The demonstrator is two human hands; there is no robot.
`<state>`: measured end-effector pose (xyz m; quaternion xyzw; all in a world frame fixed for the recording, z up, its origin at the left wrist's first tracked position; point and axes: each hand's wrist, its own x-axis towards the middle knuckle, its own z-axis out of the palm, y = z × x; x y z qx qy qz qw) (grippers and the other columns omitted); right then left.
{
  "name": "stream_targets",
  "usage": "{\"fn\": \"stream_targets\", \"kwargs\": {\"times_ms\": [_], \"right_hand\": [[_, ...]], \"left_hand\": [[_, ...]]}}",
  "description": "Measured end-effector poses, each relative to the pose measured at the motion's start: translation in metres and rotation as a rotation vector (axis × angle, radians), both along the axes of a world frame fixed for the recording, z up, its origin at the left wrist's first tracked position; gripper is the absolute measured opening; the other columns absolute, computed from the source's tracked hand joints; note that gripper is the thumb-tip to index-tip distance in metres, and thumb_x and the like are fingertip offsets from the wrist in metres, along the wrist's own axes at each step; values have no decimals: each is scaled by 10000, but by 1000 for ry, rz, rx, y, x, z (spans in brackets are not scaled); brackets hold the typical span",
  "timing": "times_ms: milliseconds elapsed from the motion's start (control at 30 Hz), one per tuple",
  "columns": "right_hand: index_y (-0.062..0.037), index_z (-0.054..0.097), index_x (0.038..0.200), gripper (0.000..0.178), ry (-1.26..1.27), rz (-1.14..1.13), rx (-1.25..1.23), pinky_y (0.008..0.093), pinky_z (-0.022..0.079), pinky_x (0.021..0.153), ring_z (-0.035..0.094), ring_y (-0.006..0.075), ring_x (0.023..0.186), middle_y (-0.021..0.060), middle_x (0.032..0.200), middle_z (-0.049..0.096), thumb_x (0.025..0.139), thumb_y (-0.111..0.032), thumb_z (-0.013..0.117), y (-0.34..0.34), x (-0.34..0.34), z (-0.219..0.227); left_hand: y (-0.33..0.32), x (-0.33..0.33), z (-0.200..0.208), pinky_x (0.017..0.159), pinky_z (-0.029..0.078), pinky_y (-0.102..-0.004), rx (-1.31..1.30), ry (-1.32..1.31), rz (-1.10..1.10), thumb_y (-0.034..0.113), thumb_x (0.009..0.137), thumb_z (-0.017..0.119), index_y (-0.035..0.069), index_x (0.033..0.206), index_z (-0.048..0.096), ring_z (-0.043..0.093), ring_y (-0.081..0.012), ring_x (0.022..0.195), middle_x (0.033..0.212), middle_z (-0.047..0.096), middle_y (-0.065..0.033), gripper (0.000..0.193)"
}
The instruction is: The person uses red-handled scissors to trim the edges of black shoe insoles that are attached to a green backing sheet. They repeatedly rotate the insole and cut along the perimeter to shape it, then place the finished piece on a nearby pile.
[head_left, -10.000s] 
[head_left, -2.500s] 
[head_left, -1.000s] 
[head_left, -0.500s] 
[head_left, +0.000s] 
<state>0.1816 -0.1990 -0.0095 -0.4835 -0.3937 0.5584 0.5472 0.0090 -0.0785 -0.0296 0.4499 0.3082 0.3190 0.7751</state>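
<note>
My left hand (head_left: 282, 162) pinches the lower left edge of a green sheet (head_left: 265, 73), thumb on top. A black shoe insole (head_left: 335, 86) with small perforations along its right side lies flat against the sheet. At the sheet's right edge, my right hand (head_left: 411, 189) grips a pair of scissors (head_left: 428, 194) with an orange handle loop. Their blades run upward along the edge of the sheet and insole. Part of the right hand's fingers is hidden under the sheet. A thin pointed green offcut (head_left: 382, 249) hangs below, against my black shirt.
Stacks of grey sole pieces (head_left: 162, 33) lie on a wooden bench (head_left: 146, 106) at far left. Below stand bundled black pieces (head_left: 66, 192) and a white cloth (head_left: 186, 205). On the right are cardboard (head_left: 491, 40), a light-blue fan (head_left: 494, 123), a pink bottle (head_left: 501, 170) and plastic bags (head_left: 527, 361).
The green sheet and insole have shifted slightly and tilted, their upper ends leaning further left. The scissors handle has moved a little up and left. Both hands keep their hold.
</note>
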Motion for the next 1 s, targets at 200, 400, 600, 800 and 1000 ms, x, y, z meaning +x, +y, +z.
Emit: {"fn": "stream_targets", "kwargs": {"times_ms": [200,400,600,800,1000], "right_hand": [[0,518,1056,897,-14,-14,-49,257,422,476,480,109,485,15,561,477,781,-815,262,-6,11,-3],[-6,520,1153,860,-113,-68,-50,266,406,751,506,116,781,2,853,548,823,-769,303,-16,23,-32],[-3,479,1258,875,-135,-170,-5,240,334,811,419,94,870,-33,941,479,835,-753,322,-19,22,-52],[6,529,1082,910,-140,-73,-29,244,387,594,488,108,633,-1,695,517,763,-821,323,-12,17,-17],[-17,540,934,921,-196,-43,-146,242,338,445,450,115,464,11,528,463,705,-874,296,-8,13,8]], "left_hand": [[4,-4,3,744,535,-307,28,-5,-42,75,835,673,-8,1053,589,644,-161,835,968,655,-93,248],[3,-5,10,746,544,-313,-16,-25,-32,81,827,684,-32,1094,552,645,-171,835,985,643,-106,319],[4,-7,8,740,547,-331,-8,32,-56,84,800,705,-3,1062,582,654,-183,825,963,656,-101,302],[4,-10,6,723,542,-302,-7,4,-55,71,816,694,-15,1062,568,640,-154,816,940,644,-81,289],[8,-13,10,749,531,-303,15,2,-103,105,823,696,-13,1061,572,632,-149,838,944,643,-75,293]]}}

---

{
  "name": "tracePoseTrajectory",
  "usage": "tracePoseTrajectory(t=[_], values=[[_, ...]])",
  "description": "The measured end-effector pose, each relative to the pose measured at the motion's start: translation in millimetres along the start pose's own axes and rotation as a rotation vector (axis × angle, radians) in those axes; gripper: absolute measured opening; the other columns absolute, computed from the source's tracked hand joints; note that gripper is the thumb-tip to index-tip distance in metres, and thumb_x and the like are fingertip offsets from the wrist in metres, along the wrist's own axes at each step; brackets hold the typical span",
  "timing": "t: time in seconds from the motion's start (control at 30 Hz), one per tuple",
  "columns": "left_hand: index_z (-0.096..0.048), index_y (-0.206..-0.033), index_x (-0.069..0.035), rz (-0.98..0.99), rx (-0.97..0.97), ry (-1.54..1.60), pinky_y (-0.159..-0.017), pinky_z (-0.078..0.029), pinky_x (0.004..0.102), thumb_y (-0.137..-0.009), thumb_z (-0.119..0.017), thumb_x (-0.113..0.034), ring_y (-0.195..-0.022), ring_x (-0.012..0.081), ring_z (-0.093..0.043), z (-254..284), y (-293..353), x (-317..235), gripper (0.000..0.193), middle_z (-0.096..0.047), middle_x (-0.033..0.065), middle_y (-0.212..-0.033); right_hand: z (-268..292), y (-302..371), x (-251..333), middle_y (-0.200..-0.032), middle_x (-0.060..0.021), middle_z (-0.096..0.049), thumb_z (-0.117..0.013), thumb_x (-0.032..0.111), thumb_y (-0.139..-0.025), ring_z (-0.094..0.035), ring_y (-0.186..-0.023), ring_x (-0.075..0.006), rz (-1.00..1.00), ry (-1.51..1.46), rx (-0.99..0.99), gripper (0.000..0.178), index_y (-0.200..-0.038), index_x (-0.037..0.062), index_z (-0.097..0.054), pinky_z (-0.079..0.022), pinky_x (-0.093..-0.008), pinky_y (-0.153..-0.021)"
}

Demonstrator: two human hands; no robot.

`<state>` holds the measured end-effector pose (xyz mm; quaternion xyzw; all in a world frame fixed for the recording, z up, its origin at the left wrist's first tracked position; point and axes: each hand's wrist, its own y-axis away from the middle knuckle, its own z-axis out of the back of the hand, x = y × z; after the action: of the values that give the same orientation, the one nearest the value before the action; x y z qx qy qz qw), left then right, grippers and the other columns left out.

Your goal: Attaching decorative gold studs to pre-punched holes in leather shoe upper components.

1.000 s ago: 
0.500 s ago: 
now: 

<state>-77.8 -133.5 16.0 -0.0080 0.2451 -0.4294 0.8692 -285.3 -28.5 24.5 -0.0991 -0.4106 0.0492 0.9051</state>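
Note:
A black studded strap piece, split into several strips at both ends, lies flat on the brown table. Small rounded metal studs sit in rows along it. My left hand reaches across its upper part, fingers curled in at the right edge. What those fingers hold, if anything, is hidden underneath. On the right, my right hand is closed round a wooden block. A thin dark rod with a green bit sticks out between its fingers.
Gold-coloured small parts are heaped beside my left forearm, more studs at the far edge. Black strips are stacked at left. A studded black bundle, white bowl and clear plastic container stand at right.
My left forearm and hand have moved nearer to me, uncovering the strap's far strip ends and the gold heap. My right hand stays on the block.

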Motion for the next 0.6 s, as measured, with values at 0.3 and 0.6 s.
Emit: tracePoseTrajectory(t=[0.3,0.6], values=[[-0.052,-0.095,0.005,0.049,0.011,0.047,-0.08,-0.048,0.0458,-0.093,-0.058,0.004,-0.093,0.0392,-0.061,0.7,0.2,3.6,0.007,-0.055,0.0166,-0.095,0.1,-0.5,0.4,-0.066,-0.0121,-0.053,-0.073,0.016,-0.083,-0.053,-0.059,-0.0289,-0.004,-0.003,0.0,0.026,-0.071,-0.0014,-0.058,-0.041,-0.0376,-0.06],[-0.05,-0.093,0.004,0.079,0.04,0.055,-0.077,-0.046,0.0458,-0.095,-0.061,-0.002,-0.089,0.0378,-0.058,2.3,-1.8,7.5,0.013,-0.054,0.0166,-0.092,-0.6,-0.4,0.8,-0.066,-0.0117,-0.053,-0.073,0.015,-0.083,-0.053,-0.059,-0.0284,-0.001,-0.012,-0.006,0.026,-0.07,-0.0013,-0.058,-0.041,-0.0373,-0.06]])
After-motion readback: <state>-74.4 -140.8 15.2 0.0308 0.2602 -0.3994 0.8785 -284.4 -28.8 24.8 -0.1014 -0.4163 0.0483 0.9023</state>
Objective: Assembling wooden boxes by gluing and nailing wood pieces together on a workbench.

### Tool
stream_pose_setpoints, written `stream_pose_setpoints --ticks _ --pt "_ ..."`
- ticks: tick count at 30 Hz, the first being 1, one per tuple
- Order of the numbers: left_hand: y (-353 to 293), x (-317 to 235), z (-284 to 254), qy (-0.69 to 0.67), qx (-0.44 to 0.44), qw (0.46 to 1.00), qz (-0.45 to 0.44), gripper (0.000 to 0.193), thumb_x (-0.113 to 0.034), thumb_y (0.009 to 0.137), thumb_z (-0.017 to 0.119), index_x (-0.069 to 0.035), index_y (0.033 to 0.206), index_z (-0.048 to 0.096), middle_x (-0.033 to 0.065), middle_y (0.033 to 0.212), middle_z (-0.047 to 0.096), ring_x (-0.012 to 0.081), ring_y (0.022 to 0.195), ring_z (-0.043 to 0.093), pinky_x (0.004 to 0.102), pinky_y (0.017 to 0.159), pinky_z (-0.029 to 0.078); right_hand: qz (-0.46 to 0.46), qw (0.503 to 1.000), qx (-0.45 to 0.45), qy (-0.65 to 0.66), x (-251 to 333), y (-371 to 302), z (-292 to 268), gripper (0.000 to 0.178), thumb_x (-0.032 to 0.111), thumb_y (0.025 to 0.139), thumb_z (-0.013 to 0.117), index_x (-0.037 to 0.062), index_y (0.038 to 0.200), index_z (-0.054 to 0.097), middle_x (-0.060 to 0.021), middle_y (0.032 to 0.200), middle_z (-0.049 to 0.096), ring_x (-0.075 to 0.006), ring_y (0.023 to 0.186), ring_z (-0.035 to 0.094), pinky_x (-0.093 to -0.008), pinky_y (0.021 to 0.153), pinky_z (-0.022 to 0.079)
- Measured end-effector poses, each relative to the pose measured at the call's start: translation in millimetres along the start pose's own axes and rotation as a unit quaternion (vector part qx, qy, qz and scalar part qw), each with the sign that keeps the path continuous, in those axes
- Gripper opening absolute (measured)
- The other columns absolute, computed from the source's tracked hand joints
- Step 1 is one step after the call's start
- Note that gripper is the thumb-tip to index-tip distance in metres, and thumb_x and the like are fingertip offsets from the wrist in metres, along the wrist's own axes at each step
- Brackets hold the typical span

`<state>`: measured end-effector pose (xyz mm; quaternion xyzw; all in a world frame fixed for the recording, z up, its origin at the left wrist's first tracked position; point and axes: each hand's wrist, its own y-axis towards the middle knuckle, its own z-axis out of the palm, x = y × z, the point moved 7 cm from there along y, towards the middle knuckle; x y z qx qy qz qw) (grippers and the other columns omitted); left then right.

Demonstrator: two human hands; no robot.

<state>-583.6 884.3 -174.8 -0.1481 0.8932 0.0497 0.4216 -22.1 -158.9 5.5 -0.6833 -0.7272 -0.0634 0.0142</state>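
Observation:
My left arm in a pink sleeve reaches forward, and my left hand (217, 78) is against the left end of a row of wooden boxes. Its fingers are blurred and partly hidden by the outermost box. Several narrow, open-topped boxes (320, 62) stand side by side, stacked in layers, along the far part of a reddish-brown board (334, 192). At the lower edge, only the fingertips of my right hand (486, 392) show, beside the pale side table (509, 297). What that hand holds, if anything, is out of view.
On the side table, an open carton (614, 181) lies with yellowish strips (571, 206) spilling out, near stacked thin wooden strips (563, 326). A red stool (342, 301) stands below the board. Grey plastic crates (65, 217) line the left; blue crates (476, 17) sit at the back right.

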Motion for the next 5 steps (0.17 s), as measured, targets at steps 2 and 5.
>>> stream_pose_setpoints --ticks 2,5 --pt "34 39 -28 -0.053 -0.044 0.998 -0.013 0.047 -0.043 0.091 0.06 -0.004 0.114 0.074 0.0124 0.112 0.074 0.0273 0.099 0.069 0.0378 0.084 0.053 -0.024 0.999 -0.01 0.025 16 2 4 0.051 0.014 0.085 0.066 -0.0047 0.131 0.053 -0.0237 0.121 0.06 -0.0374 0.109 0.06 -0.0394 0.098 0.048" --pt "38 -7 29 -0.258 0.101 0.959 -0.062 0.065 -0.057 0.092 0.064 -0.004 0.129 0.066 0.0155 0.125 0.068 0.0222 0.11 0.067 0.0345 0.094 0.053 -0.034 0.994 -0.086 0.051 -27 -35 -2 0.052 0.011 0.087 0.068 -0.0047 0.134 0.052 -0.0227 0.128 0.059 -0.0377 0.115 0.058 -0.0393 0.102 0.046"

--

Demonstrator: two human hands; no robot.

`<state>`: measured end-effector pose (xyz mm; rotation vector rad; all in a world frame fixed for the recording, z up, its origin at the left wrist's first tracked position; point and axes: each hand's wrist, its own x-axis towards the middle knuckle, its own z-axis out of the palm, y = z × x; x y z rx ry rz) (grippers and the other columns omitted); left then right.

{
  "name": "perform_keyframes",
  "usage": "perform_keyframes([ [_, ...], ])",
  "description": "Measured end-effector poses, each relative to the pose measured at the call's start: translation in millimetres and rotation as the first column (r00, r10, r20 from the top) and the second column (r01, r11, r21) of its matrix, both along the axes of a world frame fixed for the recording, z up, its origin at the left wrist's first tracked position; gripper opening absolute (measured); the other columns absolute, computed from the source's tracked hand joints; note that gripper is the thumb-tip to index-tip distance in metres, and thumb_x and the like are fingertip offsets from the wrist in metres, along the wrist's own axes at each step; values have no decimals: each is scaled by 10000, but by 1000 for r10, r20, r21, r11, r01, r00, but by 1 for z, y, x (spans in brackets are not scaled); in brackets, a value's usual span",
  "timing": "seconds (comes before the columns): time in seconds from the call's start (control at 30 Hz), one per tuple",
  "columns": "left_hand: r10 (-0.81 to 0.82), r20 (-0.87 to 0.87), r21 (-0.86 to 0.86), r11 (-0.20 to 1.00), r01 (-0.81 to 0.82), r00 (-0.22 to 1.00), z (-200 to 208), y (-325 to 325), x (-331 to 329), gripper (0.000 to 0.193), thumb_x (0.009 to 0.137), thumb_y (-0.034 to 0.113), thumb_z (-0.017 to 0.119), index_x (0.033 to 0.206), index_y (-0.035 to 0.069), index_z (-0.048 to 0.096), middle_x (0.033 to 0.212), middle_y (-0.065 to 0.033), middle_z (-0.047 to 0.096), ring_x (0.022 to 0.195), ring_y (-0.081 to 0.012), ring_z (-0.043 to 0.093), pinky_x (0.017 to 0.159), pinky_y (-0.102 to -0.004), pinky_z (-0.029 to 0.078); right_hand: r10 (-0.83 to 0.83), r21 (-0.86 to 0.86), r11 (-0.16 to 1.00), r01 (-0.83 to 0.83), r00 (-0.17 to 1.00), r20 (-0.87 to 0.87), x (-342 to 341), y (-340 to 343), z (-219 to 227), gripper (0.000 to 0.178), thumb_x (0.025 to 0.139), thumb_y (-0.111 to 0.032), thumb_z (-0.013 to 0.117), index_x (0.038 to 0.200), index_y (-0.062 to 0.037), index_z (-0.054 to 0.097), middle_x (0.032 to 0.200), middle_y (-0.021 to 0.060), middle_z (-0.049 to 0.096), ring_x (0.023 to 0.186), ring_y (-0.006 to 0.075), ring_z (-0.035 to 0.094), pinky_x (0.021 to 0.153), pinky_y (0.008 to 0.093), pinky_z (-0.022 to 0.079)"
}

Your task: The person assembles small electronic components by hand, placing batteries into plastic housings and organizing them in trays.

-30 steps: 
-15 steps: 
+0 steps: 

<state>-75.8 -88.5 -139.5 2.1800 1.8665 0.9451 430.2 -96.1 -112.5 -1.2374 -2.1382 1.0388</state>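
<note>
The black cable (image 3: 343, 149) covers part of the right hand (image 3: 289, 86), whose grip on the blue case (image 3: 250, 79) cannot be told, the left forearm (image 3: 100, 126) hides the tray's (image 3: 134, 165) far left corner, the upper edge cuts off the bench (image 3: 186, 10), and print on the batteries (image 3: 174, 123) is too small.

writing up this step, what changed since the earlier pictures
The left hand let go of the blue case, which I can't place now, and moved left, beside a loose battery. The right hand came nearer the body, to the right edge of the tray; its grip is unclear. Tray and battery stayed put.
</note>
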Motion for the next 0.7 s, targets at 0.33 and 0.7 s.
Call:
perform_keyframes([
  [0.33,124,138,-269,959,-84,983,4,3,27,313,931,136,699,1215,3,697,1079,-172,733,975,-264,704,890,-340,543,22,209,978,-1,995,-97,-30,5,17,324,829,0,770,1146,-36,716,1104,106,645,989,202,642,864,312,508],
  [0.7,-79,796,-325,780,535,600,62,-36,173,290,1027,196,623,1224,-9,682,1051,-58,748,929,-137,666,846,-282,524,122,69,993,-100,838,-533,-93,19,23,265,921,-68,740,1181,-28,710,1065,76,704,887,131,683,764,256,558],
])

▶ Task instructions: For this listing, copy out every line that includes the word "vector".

▶ Result of the exercise:
  "description": "Measured end-effector poses, each relative to the pose measured at the motion's start: translation in metres and rotation as a rotation vector (axis × angle, radians), both along the axes of a world frame fixed for the recording, z up, its origin at the left wrist's first tracked position; gripper is the absolute measured opening; the other columns absolute, computed from the source's tracked hand joints; note that gripper is the thumb-tip to index-tip distance in metres, and thumb_x and the like are fingertip offsets from the wrist in metres, along the wrist's own axes at each step; values have no decimals: each is scaled by 10000, but by 1000 for ry, rz, rx, y, x, z (spans in brackets are not scaled); brackets hold the typical span",
  "description": "The measured end-effector pose, each relative to the pose measured at the motion's start: translation in millimetres along the start pose's own axes and rotation as a rotation vector (axis × angle, radians) in those axes; gripper: absolute measured opening; the other columns absolute, computed from the source's tracked hand joints; note that gripper is the thumb-tip to index-tip distance in metres, and thumb_x and the like are fingertip offsets from the wrist in metres, along the wrist's own axes at each step; brackets hold the typical span",
- Measured end-effector poses, each relative to the pose measured at the call's start: translation in millimetres along the start pose's own axes and rotation as a unit quaternion (vector part qx, qy, qz and scalar part qw), each with the sign that keeps the path continuous, in those axes
`<state>`: measured end-effector pose (xyz mm; rotation vector rad; all in a world frame fixed for the recording, z up, its origin at the left wrist's first tracked position; point and axes: each hand's wrist, its own x-axis towards the middle knuckle, its own z-axis out of the palm, y = z × x; x y z rx ry rz) (grippers and the other columns omitted); left then right.

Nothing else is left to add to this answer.